**Work item**:
The lines below should be written out again in full, exactly as they are.

**Data**:
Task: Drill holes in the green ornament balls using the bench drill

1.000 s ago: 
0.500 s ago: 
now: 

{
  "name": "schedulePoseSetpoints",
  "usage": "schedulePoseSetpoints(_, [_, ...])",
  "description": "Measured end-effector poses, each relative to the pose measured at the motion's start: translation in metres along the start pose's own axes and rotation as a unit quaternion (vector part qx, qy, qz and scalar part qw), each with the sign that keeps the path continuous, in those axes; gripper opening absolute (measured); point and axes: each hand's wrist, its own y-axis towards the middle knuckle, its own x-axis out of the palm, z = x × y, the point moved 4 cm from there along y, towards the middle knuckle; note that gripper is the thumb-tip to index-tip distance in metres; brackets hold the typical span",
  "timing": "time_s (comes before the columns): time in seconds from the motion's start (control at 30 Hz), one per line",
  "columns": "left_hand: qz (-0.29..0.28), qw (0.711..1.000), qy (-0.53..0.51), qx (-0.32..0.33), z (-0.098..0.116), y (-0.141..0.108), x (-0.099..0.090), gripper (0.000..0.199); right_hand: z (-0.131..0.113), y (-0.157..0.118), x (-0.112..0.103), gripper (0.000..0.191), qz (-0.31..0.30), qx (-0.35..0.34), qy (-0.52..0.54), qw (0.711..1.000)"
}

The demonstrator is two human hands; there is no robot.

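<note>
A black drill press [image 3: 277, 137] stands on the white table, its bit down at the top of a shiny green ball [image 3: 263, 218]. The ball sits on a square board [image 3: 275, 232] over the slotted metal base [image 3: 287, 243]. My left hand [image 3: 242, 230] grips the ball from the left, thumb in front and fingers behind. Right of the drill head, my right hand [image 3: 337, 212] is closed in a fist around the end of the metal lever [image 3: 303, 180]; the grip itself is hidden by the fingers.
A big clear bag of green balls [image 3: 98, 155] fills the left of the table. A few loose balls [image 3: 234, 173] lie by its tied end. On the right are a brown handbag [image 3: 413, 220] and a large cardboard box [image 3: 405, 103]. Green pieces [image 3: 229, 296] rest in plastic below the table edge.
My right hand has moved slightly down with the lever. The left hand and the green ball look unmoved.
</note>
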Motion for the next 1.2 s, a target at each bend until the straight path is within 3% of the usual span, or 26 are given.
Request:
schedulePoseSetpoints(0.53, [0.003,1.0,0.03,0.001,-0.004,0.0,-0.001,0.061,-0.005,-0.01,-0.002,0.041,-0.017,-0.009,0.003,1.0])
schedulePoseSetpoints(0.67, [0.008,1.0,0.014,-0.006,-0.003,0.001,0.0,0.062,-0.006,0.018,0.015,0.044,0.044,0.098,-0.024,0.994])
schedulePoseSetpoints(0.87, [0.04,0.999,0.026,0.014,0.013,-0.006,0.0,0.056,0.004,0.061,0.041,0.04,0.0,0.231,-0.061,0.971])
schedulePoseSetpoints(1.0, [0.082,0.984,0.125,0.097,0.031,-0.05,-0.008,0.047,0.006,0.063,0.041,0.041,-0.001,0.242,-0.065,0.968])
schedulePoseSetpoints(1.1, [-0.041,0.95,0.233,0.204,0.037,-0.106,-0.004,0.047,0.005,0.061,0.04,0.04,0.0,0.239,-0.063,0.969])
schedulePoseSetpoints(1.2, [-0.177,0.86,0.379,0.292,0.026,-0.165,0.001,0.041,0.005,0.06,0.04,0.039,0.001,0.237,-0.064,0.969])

**Result for this task**:
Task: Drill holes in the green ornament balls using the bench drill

1.000 s ago: 
0.500 s ago: 
now: 

{
  "name": "schedulePoseSetpoints",
  "usage": "schedulePoseSetpoints(_, [_, ...])",
  "description": "Measured end-effector poses, each relative to the pose measured at the motion's start: translation in metres along the start pose's own axes and rotation as a unit quaternion (vector part qx, qy, qz and scalar part qw), each with the sign that keeps the path continuous, in those axes; gripper opening absolute (measured); point and axes: each hand's wrist, its own y-axis towards the middle knuckle, its own x-axis out of the palm, z = x × y, the point moved 4 cm from there along y, towards the middle knuckle; note that gripper is the thumb-tip to index-tip distance in metres; brackets hold the typical span",
  "timing": "time_s (comes before the columns): time in seconds from the motion's start (control at 30 Hz), one per line",
  "columns": "left_hand: qz (-0.29..0.28), qw (0.711..1.000), qy (-0.53..0.51), qx (-0.32..0.33), z (-0.098..0.116), y (-0.141..0.108), x (-0.099..0.090), gripper (0.000..0.199); right_hand: z (-0.131..0.113), y (-0.157..0.118), x (-0.112..0.103), gripper (0.000..0.191), qz (-0.31..0.30), qx (-0.35..0.34), qy (-0.52..0.54), qw (0.711..1.000)"
}

The demonstrator is two human hands; there is no robot.

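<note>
A black drill press [image 3: 277, 137] stands on the white table, its bit down at the top of a shiny green ball [image 3: 263, 218]. The ball sits on a square board [image 3: 275, 232] over the slotted metal base [image 3: 287, 243]. My left hand [image 3: 242, 230] grips the ball from the left, thumb in front and fingers behind. Right of the drill head, my right hand [image 3: 337, 212] is closed in a fist around the end of the metal lever [image 3: 303, 180]; the grip itself is hidden by the fingers.
A big clear bag of green balls [image 3: 98, 155] fills the left of the table. A few loose balls [image 3: 234, 173] lie by its tied end. On the right are a brown handbag [image 3: 413, 220] and a large cardboard box [image 3: 405, 103]. Green pieces [image 3: 229, 296] rest in plastic below the table edge.
My right hand has moved slightly down with the lever. The left hand and the green ball look unmoved.
</note>
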Motion for the next 1.2 s, a target at each bend until the straight path is within 3% of the usual span, or 26 are given.
Request:
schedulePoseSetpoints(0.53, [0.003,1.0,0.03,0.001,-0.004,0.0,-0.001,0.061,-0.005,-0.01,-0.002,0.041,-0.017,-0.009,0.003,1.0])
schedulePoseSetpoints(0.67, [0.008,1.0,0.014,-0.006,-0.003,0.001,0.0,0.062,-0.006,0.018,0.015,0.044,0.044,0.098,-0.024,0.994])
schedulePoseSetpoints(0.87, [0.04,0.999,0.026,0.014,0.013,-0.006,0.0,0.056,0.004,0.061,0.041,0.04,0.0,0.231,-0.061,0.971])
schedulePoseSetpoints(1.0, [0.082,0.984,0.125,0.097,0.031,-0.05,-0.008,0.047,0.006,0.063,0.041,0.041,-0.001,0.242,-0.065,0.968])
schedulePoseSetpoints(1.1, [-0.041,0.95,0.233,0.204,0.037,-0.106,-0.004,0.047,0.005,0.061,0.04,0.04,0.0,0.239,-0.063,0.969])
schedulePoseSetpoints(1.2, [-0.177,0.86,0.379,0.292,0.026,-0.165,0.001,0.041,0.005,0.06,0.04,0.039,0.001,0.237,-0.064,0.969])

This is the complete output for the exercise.